En menos de un mes tuvo una doble derrota en el Congreso de la Unión con sus dos iniciativas de reforma electoral que acabaron siendo una reforma administrativa que sin duda, vulnera el espíritu federalista que dio origen a nuestra nación. Más allá de no coincidir con temas como que se defina el número de regidores de un Ayuntamiento o qué porcentaje del presupuesto estatal pueden costar las legislaturas locales, la presidenta fue rehén de sus socios, en primera instancia del Partido Verde y del Partido del Trabajo (PT) y en el Plan B, únicamente por el PT, que le impidió estar presente en la boleta electoral el año entrante con la figura de la revocación de mandato. Indudablemente, era un tema prioritario para ella y su equipo.

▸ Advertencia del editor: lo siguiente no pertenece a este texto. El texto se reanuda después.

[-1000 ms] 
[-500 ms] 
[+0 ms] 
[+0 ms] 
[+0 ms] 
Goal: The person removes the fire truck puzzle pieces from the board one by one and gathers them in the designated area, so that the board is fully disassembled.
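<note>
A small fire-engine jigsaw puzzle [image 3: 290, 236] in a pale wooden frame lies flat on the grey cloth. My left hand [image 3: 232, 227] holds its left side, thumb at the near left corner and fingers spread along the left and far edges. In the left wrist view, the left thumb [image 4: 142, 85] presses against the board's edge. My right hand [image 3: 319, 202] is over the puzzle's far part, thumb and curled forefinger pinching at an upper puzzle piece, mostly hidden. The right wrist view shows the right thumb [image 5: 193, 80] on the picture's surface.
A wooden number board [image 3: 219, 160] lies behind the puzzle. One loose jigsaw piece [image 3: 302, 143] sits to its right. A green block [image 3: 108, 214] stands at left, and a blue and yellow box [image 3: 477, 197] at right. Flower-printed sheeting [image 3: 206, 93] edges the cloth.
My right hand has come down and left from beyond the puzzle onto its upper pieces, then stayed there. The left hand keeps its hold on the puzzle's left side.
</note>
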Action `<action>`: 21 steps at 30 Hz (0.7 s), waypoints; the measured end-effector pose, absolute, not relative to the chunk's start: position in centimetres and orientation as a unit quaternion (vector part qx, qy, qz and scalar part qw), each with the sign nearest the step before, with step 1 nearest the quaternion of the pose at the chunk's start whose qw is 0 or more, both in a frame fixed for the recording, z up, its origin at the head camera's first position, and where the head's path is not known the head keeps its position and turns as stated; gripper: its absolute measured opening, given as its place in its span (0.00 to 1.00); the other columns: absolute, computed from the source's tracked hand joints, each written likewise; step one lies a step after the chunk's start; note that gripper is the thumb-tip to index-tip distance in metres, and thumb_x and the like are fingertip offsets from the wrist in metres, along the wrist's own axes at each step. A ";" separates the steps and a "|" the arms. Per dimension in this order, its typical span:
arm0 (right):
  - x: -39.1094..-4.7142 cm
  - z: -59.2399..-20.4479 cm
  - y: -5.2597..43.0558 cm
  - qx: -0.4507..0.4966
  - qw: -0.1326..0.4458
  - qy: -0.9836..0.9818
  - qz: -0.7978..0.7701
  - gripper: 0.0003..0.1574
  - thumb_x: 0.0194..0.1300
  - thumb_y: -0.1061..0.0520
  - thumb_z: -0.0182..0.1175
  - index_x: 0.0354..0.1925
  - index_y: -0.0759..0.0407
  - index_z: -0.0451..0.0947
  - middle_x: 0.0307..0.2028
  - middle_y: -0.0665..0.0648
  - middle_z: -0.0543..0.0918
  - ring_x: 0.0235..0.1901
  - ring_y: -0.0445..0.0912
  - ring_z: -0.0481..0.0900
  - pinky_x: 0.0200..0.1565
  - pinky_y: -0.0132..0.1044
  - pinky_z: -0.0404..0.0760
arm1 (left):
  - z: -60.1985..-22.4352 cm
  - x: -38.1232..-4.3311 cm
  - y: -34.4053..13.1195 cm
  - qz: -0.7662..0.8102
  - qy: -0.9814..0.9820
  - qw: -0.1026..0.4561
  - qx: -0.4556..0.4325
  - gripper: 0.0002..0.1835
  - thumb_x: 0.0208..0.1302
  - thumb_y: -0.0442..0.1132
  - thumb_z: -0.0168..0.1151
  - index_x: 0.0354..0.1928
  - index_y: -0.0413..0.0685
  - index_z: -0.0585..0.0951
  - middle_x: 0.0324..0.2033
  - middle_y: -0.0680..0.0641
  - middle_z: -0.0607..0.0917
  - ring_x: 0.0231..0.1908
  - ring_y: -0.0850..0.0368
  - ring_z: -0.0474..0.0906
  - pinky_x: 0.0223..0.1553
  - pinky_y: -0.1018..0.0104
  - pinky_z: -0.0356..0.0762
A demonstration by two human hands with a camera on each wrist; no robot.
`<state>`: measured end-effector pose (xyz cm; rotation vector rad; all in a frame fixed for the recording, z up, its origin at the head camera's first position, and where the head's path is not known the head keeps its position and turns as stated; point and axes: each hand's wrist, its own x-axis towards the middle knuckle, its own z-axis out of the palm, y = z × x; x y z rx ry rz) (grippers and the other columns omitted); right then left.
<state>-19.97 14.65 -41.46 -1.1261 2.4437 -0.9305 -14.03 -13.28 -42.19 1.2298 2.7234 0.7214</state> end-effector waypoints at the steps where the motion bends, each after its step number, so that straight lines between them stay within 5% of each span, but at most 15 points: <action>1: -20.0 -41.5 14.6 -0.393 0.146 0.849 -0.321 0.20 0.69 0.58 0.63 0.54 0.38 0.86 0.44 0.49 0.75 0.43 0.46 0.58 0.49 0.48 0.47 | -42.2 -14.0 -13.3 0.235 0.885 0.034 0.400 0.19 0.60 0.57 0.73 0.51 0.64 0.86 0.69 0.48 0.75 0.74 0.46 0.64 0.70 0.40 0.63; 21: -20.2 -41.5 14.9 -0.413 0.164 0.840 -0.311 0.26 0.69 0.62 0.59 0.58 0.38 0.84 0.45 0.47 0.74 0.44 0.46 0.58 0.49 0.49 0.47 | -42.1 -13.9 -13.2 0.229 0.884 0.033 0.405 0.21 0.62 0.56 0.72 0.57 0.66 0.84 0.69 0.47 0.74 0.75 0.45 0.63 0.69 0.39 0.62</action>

Más allá de que discutamos las razones del Verde y el PT, sin duda le quitaron a la presidenta una herramienta importante para tomar el control de la elección intermedia en general, pero particularmente dentro de su movimiento. La gobernabilidad interna de la 4T se ve en riesgo cuando la titular del Poder Ejecutivo no logra sacudirse la sombra de su antecesor y las tribus internas priorizan sus intereses sin importar el desgaste al que someten a su jefa política; recordemos que la definición de candidaturas para la elección del año 2027 en Morena y aliados, está a la vuelta de la esquina y enfrenta ese reto no en las mejores condiciones.
En este tenor, es de llamar la atención el poco cuidado del entorno cercano a la presidenta Sheinbaum. Primero, un asunto menor, aunque simbólico; creció de manera importante en redes el tema del “asoleadero” en Palacio Nacional, caso en el que a una servidora pública le pareció buena idea dotarse de vitamina D en una de las ventanas del histórico edificio, pero al equipo de comunicación de la presidencia le pareció aún mejor idea negar el hecho a pesar de las diversas fotografías que se hicieron virales en pocas horas, y el asunto se adueñó del debate público por al menos una semana. Tuvo como colofón el reconocimiento de la propia presidenta sobre el gazapo y la posterior renuncia de la funcionaria pública. En resumen, cargó con el costo político de manera gratuita ante un hecho innegable y anecdótico.
Cerramos estas líneas con la casi furibunda reacción de la titular de Bucareli para desdeñar la solicitud del Comité contra la Desaparición Forzada de la ONU para llevar a su pleno la aplicación del Artículo 34, donde se dará a conocer la gravedad de la situación que vive desde hace al menos 20 años nuestra nación, considerando que la desaparición de personas es un problema generalizado, sistemático y de larga data, que va en aumento.
Dicho mecanismo no condena al gobierno mexicano, coadyuva para tener asesoría técnica y financiera para conocer, prevenir y mejorar las condiciones de atención del que es tal vez el flagelo más oprobioso para 130 mil familias directamente, y para millones a lo largo y ancho de México.
En lugar de aprovechar la situación reconociendo el problema, orientar el debate para que se afinen, refuercen o reorienten las políticas públicas en municipios, estados y en el gobierno federal (sin duda esta problemática es de todos los niveles y órdenes de gobierno) con el acompañamiento internacional, la respuesta fue: no los necesitamos y hacemos lo suficiente. Grave error de origen que ya tuvo que matizar la propia presidenta el día de ayer en la conferencia mañanera.
De la veracidad de las fotografías del AIFA a reventar, publicadas en su cuenta de X, mejor no hablamos…
Independientemente de estar de acuerdo o no con la presidenta en los temas comentados en estas líneas, no han sido los mejores días en el año y medio de su gobierno, y la pregunta inevitable es: ¿Quién cuida a la presidenta?